Ketika malam menjelang, suaminya tidak ada tanda-tanda pulang. Gelisah menghantui pikirannya.
"Bin, kenapa Papa belum pulang. Kamu coba telepon, deh!"
Remaja itu menurut. Ia menelepon Gilang, tetapi nomor tidak dapat dihubungi. Pandangan kasihannya kini teralih ke arah Sedayu.
"Mbak, sebaiknya tidur saja. Enggak usah mikirin Papa. Pasti sebentar lagi pulang, kok. Aku ke kamar duluan ya, Mbak."
Sedayu mengangguk. Meski Bintang memintanya istirahat, ia tetap menunggu Gilang kembali. Perempuan itu duduk di sofa ruang tamu. Pintu utama dibiarkan terbuka. Sesekali ia menengok keluar, berharap mobil suaminya terlihat di sana.
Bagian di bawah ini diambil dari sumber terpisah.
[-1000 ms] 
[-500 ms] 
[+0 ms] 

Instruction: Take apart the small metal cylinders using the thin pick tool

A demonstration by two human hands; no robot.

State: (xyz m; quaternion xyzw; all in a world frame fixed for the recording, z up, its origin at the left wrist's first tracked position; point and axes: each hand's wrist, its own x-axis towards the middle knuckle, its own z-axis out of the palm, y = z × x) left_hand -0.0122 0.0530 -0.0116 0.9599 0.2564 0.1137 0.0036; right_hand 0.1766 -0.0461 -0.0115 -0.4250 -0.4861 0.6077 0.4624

Ratusan menit telah terlewati. Namun, sosok yang ditunggu tak jua menampakkan diri. Perempuan itu tertidur di sofa dengan pintu utama terbuka lebar. Ketika ia terbangun, pintunya telah tertutup. Ia berharap Gilang sudah pulang. Namun, harapan itu terhempas saat melihat Bintang tertidur di sofa bagian depan. Air matanya kembali mengalir.
Ia melirik jam, sudah pukul empat pagi. Dengan gerakan cepat ia melangkah ke kamar, berharap ada Gilang di sana. Namun, kamar itu kosong. Suaminya tidak pulang. Jeritan hatinya kian membara.